Pracują w tzw. trybie urlopowym.
Boiska sportowe szkół podstawowych w Trnawie znów są dostępne dla wszystkich. W trybie „wakacyjnym” można już od samego rana uprawiać sport na świetnie wyposażonych szkolnych boiskach lub relaksować się w cieniu szkolnych parków.
Dziewięć placów zabaw i parków szkolnych umożliwia mieszkańcom Trnawy uprawianie sportu i relaks przez cały dzień.
– Zrewitalizowaliśmy już sześć kampusów z dziewięciu szkół podstawowych, a dwa kolejne są już gotowe. To kampus Andreja Kubiny i Kornela Mahra, a my obecnie budujemy gimnazjum w Modrance, więc na Słowacji naprawdę nie mamy konkurencji pod względem liczby zrewitalizowanych kampusów szkolnych” – powiedziała rzeczniczka Trnawy, Veronika Majtánová.
Część mieszkańców dowiedziała się o takiej możliwości za pośrednictwem strony internetowej miasta, część z nich do tej pory nie była tego świadoma.

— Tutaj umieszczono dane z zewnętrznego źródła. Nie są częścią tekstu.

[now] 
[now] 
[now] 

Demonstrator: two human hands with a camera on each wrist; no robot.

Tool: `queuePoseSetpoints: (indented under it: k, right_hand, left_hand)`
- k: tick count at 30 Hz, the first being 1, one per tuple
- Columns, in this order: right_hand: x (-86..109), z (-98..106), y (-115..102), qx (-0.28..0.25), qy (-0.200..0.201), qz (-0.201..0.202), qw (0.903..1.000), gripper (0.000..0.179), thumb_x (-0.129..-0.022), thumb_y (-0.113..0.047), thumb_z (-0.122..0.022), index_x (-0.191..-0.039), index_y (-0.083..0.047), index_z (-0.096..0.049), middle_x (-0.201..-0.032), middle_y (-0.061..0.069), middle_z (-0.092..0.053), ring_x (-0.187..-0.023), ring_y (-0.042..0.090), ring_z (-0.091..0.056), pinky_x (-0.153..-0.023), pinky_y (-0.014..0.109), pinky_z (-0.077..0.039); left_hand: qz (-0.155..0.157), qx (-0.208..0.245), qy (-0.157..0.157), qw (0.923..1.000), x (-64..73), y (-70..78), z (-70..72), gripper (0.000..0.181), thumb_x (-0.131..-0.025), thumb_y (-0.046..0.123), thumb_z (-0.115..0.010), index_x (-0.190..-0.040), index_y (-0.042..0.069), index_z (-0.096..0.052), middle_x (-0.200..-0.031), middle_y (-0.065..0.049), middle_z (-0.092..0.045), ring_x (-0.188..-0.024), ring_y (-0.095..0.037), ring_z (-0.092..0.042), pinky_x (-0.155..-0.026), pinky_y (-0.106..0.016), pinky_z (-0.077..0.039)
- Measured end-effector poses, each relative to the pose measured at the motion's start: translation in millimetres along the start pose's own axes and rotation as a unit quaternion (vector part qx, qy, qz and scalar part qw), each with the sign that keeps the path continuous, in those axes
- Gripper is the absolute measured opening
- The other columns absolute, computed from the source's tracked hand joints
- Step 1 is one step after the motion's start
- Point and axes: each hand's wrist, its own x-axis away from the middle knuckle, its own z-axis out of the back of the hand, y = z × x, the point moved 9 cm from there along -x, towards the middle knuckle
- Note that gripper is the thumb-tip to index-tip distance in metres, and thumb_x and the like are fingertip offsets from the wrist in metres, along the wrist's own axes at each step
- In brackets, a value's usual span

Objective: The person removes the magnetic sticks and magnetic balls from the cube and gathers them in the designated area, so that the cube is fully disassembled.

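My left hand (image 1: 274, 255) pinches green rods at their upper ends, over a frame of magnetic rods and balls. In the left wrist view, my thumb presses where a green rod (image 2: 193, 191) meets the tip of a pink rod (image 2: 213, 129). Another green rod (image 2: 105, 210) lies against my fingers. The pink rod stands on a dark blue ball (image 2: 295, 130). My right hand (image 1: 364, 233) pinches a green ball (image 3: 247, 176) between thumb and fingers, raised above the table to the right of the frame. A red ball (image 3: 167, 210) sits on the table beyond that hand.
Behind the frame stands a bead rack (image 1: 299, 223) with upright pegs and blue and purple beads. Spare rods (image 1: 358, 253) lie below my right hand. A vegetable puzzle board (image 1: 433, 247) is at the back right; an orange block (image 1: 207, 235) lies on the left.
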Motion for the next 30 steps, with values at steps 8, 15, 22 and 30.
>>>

W swoim raporcie redaktor naczelny RTVS, Vlado Hulík, przyjrzał się udostępnionym publiczności szkolnym boiskom sportowym w Trnawie:
„Chcielibyśmy, aby jak najwięcej mieszkańców Trnawy zostało o tym poinformowanych, ponieważ naszym długoterminowym wysiłkiem jest motywowanie społeczeństwa do uprawiania sportu. Aby ludzie mieli wartościowe i wysokiej jakości miejsce do spędzania wolnego czasu. I chcemy, aby każdy kategorii wiekowej, aby mieć możliwość przyjścia i uprawiania sportu” – powiedziała Majtánová.
Niektóre kampusy są strzeżone, inne są również wyposażone w system kamer. Wandalizm tutaj praktycznie nie istnieje, dochodzi jedynie do normalnego zużycia.
„Ze względu na naprawdę silny upał wydłużyliśmy godziny otwarcia tych stref. Otwierają się one dopiero o dziesiątej, jak poprzednio, ale już o ósmej rano, więc można przyjechać i zrobić trochę ćwicz rano, kiedy nie jest jeszcze tak gorąco” – dodała Majtánová.
Oprócz boisk sportowych mieszkańcy Trnawy mogli schronić się przed letnimi upałami w pięknie zagospodarowanych parkach szkolnych.
„Subtelnie czarujący fan mediów społecznościowych. Introwertyk. Skłonny do napadów apatii. Przyjazny rozwiązywacz problemów. Nieuleczalny wichrzyciel”.